While writing this, I actually forgot that the 3-injection capital punishment is unique to each individual US state, some have 1, some have 4. A couple of states have abolished the death penalty entirely. This just goes to show how YOU WILL FORGET THINGS because YOU ARE HUMAN and we aren’t hooked up to a supercomputer, yet.
Put it into practice
What to do if something goes wrong
Remember what I said to you earlier? “It’s okay to be lost, wrong, or unclear.” Like most things, becoming an effective debater takes practice. (Not to be confused with a master debater)
It’s pretty likely you’ll forget to address something in your argument, be faced with an unexpected argument, or otherwise find that something goes wrong. Accept it. After all, now that the point of an argument is to discern the truth instead of to win, it’s perfectly acceptable to be wrong.
BONUS: If you’re able to show that you truly want to cooperate, your opponent will be nice on you too. 😉
How to prepare for an argument
On the rare occasion that you actually know when an argument is coming days in advance, you can take steps to prepare and plan for what’s to come, so you don’t feel overwhelmed.
Research! Even if it’s just a quick google search, you want to be informed. What kind of studies have their been on the effectiveness of X? Has Y been tried before? Which actors are in control of Z?
Outline! Yeah, I hate my high school English class too, but outlining outside of a classroom is actually extraordinarily helpful. You can see what you cover at a glance, and write down what comes to mind on each point.
Practice!

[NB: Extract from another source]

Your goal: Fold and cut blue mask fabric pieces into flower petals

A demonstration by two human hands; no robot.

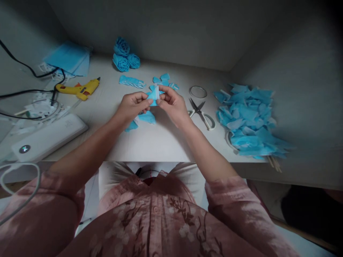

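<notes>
Between my two hands, above the middle of the table, is a small blue fabric piece [153, 95] with a pale folded edge. My left hand [134, 105] pinches its left side, and my right hand [173, 103] pinches the right side near the pale strip. Under and in front of my left hand lie loose blue cut pieces [147, 117]. Just beyond my fingers rest more small blue pieces [161, 79] and a pleated blue strip [131, 81]. White-handled scissors [199, 112] lie with blades apart, right of my right hand.
A yellow glue gun [83, 89], a white power bank [50, 137] and blue face masks [69, 57] are on the left. Several blue fabric flowers [122, 53] stand at the back. A wire ring [198, 91] lies behind the scissors; a heap of blue pieces [249, 114] is at right.
</notes>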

In this context, that could mean you bring up the subject with your friends Come on Alex, I don’t want to talk about the implications of the death penalty with my buddy from preschool. I’m not saying you should fight with your friends, I’m saying you should be open with them, and that can mean discussing the hard topics. Actually having an argument with someone is the best way to learn how to argue (like most things). It could be your best friend, your professor, or a stranger you’re waiting for the elevator with. Get in the practice, the only way you’ll know what will happen is if you do it.
If you’re not up to arguing with friends yet, you could instead ask them to critique your argument as you tell it to them, or to proofread it in writing as if it were an essay.
Our opponents are NOT unreachable, NOT irrational monsters, and NOT [insert generalization here]. Our so-called “enemies” are just as human as the rest of us.
And that means a future of progress and cooperation is possible.